Loading Images from Directory#
Here’s how to create a seed dataset with base64-encoded images:
import base64
import io
import pandas as pd
from pathlib import Path
from PIL import Image
def create_image_dataset(image_directory: str, output_parquet="image_dataset.parquet") -> None:
"""Create a Parquet dataset from images in a directory, converting all to PNG format."""
image_dir = Path(image_directory)
image_files = list(image_dir.glob("*.jpg")) + list(image_dir.glob("*.png")) + list(image_dir.glob("*.jpeg"))
data = []
for img_path in image_files:
try:
# Open image with PIL and convert to PNG
with Image.open(img_path) as img:
# Convert to RGB if necessary (PNG doesn't support all modes)
if img.mode in ('RGBA', 'LA', 'P'):
img = img.convert('RGB')
buffer = io.BytesIO()
img.save(buffer, format='PNG')
image_bytes = buffer.getvalue()
base64_data = base64.b64encode(image_bytes).decode('utf-8')
data.append({
"image_filename": img_path.name,
"image_path": str(img_path),
"image_base64": base64_data,
"image_format": "png"
})
except Exception as e:
print(f"Error processing {img_path}: {e}")
df = pd.DataFrame(data)
df.to_parquet(output_parquet, index=False)
# Create the dataset
image_dataset = create_image_dataset("./images")
print(f"Created dataset with {len(image_dataset)} images")
print(image_dataset.head())
Using the Seed Dataset with Multi-Modal Context#
Now you can use the image dataset created above as a seed for Data Designer:
from nemo_microservices.beta.data_designer.config import columns as C
from nemo_microservices.beta.data_designer.config import params as P
# create the config builder object
...
# Load the seed dataset with base64 images
config_builder.with_seed_dataset(
repo_id="sample/image-dataset",
dataset_path="image_dataset.parquet",
sampling_strategy="shuffle",
with_replacement=True,
datastore={"endpoint": "http://localhost:3000/v1/hf"}
)
# Add LLM column that generates descriptions using the base64 images
config_builder.add_column(
C.LLMTextColumn(
name="image_description",
prompt="Analyze this image and provide a detailed description.
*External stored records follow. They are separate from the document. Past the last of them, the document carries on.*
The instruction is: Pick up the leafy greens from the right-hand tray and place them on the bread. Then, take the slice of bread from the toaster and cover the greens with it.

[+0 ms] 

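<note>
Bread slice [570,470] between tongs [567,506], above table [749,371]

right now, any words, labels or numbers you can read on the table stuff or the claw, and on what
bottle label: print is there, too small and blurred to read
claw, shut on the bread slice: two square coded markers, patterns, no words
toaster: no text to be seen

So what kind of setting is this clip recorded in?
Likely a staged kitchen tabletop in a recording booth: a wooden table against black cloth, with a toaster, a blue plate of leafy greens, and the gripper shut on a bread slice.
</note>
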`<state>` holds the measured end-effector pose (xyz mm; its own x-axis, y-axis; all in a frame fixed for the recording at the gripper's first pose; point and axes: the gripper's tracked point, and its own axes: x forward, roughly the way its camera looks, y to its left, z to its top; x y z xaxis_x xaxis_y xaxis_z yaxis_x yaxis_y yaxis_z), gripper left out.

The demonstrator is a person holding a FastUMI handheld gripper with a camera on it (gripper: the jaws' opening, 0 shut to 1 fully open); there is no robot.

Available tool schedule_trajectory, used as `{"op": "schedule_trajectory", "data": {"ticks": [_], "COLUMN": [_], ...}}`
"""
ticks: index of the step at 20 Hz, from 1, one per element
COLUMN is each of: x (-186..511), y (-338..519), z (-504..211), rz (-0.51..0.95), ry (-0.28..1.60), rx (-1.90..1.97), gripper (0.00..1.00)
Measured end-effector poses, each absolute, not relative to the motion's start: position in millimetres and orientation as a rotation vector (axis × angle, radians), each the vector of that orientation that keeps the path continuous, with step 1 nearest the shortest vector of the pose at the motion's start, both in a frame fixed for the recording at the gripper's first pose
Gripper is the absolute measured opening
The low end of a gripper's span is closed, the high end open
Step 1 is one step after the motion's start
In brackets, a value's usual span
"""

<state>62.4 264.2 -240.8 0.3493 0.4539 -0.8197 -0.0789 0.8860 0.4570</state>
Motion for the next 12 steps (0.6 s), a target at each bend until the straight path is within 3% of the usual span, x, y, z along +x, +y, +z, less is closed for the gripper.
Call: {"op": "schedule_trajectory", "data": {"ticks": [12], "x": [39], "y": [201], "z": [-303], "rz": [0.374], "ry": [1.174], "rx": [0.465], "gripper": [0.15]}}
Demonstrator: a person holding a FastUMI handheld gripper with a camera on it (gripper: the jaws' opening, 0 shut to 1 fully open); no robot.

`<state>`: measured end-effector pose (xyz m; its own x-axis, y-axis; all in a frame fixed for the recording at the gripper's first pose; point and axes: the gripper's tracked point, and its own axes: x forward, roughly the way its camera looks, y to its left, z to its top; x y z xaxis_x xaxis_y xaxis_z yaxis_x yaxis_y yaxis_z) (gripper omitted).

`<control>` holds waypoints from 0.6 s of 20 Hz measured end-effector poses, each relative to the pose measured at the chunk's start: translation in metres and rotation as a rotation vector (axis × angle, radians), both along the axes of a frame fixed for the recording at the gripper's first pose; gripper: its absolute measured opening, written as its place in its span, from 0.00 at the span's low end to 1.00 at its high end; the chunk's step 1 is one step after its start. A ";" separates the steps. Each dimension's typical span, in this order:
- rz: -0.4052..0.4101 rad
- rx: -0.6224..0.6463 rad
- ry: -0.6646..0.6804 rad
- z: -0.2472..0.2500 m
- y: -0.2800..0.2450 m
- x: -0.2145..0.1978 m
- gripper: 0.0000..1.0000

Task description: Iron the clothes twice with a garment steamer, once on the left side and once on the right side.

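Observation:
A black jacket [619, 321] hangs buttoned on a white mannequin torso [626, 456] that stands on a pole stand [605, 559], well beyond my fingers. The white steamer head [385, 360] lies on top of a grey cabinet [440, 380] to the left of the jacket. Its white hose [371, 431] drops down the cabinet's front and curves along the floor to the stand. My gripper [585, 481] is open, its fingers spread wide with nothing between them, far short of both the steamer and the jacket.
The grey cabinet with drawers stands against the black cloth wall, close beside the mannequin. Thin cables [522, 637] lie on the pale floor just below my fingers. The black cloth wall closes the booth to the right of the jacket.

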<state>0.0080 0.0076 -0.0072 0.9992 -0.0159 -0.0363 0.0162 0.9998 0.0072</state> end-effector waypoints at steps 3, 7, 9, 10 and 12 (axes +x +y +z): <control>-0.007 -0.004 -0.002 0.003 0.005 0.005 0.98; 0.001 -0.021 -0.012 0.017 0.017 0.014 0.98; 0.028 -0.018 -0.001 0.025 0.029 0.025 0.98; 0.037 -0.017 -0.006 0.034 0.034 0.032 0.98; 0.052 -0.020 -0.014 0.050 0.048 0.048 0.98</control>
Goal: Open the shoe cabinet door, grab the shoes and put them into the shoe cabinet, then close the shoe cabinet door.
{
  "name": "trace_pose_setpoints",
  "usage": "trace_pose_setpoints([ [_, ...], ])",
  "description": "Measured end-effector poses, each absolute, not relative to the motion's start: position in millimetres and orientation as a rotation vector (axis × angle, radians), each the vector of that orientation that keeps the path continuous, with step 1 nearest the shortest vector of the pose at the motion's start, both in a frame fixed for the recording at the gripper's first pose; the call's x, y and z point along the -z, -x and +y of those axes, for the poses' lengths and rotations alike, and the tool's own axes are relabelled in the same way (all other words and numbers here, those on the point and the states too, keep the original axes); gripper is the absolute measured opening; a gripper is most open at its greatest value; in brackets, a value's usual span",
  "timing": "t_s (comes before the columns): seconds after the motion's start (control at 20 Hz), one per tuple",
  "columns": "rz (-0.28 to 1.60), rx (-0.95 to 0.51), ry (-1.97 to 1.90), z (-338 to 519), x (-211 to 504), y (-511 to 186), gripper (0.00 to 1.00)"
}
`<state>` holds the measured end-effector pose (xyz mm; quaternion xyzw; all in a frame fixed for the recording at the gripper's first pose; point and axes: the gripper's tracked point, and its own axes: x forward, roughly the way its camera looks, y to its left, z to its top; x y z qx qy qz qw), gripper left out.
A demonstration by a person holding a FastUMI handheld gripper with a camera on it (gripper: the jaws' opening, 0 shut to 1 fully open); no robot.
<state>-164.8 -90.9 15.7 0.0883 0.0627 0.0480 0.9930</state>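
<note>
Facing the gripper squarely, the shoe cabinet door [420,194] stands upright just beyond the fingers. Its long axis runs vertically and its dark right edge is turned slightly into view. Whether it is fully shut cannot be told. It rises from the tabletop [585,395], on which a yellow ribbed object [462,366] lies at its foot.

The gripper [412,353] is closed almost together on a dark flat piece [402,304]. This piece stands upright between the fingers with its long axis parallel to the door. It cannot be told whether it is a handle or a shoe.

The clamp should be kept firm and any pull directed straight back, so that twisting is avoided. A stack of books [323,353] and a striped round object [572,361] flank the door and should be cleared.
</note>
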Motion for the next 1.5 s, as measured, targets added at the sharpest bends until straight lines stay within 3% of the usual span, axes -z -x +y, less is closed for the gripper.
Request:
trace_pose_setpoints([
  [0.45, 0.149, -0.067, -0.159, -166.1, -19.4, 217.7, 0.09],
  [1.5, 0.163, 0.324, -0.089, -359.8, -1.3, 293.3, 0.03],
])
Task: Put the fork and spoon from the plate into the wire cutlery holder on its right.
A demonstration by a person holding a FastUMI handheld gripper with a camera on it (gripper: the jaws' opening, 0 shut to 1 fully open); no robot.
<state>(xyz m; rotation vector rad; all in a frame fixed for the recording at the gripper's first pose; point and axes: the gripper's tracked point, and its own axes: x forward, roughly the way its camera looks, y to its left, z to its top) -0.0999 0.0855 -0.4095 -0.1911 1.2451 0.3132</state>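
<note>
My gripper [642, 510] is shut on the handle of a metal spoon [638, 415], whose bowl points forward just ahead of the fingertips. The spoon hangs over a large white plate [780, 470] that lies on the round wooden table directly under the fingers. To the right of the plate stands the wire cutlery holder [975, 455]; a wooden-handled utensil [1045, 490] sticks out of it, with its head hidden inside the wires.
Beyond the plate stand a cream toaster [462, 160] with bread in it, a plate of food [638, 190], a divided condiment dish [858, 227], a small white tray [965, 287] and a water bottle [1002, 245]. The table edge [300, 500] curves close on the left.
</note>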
Focus on the visual elements, colors, composition, and any objects or scenes you can identify.",
model_alias="vision_model",
multi_modal_context=[
P.ImageContext(
column_name="image_base64",
data_type=P.ModalityDataType.BASE64,
image_format=P.ImageFormat.PNG
)
]
)
)
# Generate the data
preview = data_designer_client.preview(config_builder)
preview.display_sample_record()
Best Practices#
Model Selection#
Ensure you’re using a vision-capable model that can process images. Common vision-capable models include:
mistralai/mistral-medium-3-instruct
meta/llama-3.2-90b-vision-instruct
meta/llama-4-maverick-17b-128e-instruct
Image Format Considerations#
For URL-based images, ensure the URLs are accessible from where data designer and the models are running.
The base64 data must be properly encoded and match the specified format.
Performance Considerations#
Vision models typically have higher latency than text-only models.
Consider the size, complexity, clarity of images in your dataset.
Multiple images in a single context will increase processing time.